The thing is, you've got a card that has base clock and turbo clock.

With great cooling performance (like in the cases pumping a lot of air through or when water cooling your gpu) you'll even get higher clocks than turbo clocks described in card's specs. With normal cooling or in open case you should have clocks between base clock and turbo clock advertised in the specs. With bad cooling gpu will throttle which means it's clocks will keep dropping until the temps are not raising over their target which is around 80 degrees for maxwell gpu's.

Note that you should check that while the gpu is fully loaded and not bottlenecked. There's two main bottlenecks that might lower the load on the gpu: either slow cpu (which shouldn't be a problem with your unit) or running with vsync limiting the framerates because that will end up with lower clocks and lower teps since there's no requirement for more power.

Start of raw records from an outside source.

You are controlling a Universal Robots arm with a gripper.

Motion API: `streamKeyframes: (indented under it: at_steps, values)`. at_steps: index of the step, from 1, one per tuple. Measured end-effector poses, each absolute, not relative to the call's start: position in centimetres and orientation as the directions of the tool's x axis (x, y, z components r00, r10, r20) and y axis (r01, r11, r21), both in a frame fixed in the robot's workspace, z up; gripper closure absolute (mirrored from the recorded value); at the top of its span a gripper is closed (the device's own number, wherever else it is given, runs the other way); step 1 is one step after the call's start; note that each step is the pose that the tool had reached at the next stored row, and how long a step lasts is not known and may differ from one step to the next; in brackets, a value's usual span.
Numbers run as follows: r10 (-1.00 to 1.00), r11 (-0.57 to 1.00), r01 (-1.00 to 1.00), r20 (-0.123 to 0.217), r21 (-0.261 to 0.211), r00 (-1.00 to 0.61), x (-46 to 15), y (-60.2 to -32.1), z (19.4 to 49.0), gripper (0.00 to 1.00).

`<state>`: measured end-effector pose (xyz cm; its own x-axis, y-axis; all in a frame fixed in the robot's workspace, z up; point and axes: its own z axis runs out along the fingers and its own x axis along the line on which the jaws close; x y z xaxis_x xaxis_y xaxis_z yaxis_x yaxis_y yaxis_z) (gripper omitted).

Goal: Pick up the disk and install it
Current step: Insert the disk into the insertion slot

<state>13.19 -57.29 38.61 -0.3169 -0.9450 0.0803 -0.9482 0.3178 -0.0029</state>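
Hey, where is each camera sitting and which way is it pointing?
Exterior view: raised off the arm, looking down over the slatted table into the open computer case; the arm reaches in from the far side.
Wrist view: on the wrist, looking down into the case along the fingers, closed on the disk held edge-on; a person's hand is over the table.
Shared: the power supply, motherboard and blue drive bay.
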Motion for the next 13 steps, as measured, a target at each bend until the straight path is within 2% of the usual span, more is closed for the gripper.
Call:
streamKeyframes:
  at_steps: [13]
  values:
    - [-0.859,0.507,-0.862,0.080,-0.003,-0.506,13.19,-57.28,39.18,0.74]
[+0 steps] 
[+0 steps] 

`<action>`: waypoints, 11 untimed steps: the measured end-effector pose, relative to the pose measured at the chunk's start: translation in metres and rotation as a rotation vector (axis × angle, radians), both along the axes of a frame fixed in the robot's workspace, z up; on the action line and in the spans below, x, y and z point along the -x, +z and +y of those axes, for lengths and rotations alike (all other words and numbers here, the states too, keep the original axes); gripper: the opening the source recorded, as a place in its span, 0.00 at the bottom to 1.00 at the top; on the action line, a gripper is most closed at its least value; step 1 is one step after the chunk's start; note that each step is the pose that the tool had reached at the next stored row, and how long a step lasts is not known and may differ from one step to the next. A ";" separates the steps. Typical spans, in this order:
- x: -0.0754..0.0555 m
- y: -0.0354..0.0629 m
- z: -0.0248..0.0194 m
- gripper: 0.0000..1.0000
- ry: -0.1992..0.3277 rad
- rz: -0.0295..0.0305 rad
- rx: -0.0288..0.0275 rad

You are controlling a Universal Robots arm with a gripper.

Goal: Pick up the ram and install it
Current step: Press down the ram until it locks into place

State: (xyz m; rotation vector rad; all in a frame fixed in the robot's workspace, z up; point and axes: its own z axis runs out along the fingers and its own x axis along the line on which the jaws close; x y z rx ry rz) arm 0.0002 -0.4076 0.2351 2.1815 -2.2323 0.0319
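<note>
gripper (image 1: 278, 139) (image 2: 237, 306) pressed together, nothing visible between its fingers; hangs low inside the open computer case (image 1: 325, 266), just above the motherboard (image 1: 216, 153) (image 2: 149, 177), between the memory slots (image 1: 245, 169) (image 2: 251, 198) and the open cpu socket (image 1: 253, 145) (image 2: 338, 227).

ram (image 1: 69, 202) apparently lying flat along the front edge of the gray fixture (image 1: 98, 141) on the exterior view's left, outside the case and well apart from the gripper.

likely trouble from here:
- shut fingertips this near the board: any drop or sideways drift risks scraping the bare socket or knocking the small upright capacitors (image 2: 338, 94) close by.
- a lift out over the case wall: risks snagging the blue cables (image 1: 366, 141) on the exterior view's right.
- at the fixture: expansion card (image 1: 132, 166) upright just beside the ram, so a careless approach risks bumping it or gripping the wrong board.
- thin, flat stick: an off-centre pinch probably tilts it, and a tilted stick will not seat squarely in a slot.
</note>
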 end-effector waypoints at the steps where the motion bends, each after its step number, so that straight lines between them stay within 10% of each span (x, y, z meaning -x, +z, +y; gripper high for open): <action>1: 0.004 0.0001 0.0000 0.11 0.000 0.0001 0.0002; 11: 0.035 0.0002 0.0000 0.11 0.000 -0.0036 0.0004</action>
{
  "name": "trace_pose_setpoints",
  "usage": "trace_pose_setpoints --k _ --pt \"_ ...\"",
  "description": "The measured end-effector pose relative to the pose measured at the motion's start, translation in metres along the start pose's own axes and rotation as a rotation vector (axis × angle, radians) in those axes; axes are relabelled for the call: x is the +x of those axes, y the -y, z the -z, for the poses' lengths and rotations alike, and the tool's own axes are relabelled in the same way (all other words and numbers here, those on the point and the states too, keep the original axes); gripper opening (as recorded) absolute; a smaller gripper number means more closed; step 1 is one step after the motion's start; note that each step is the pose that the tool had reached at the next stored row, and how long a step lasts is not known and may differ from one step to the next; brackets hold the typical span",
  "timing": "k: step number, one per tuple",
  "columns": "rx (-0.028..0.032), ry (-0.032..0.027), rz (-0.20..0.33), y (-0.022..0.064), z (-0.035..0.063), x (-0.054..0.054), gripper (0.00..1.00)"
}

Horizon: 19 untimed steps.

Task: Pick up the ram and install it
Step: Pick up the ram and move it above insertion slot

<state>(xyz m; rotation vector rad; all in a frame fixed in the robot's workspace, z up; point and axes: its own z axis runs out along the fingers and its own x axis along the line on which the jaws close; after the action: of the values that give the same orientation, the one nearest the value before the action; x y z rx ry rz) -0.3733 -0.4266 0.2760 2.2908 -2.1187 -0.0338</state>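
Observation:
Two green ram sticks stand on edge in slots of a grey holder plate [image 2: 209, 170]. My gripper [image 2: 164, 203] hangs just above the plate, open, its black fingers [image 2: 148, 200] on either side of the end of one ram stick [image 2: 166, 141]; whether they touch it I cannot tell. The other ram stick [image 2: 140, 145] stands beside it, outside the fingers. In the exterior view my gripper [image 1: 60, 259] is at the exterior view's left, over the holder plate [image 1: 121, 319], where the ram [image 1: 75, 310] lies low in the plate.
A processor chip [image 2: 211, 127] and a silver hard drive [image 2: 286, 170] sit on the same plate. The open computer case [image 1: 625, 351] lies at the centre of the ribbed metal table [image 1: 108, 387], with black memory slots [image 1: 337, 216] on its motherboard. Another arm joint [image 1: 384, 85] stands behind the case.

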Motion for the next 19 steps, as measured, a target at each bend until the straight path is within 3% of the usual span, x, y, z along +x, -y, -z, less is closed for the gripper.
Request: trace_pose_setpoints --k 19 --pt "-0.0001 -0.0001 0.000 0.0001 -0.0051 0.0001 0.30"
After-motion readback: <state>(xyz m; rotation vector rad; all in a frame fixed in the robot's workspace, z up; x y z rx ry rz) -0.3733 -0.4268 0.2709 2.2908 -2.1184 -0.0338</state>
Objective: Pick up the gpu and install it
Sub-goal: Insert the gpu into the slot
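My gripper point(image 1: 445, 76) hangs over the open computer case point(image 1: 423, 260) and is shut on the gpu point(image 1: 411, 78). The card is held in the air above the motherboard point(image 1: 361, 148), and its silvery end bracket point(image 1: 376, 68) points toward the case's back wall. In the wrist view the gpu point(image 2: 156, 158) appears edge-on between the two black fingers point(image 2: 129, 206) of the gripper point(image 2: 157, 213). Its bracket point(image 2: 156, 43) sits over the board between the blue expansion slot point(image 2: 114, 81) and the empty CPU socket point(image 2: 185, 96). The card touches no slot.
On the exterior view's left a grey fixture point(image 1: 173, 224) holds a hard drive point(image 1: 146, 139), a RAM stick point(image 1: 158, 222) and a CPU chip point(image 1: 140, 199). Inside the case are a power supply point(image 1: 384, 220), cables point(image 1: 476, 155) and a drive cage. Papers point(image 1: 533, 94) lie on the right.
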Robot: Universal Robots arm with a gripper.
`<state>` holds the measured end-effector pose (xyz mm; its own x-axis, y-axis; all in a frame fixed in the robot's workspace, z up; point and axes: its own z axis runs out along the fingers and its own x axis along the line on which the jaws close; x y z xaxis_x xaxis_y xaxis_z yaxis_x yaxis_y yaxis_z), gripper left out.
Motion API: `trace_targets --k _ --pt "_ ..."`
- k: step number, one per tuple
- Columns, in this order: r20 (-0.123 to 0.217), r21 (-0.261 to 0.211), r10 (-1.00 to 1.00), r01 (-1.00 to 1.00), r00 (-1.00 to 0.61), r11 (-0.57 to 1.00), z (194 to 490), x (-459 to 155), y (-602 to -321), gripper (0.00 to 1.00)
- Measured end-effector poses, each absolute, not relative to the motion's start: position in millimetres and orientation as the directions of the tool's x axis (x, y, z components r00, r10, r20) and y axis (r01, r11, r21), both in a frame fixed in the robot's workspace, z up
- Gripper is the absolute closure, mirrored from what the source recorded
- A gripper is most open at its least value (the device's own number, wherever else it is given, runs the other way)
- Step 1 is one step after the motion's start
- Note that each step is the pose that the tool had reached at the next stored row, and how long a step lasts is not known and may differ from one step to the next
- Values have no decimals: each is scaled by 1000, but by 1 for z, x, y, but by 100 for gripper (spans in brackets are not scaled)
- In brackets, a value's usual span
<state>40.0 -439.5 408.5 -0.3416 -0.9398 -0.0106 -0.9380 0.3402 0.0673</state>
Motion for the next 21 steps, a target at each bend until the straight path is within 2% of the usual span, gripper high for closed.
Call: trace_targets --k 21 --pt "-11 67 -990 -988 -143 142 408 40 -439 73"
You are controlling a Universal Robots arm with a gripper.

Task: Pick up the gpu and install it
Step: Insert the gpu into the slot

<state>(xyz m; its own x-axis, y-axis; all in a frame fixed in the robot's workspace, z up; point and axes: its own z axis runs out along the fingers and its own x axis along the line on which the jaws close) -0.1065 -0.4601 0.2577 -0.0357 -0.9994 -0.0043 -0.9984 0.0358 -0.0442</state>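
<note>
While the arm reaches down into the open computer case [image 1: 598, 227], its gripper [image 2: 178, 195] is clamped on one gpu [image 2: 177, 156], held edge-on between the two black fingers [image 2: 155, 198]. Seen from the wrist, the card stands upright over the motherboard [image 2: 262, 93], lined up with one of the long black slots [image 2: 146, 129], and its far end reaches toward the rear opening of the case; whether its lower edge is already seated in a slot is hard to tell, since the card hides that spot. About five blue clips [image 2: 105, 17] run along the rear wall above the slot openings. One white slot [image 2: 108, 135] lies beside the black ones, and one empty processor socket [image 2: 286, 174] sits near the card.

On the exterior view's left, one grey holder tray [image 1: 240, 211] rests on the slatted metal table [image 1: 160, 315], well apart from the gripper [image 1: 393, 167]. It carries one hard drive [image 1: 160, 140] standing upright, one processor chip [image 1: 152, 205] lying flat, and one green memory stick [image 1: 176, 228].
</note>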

Finally, I'm not up to date with current gpu architectures but I think they also might be running using only a fraction of their stream processors/compute units with full turbo clocks if the application isn't supporting as much spread of data as the card could handle simultaneously and that could end up being misleading as you'd get low temps and full clocks while the gpu is not really fully loaded.

I've been logging my temps and clocks on the last prototype with msi afterburner which is quite nice - you can get almost everything logged except for hard drive temperatures.
 
My way of telling if the GPU is getting thermal throttled at any given moment is to use GPU-Z while doing stress tests

In the Sensors tab, there's an entry called "PerfCap Reason", which gives you a timeline of what is the current reason for performance cap.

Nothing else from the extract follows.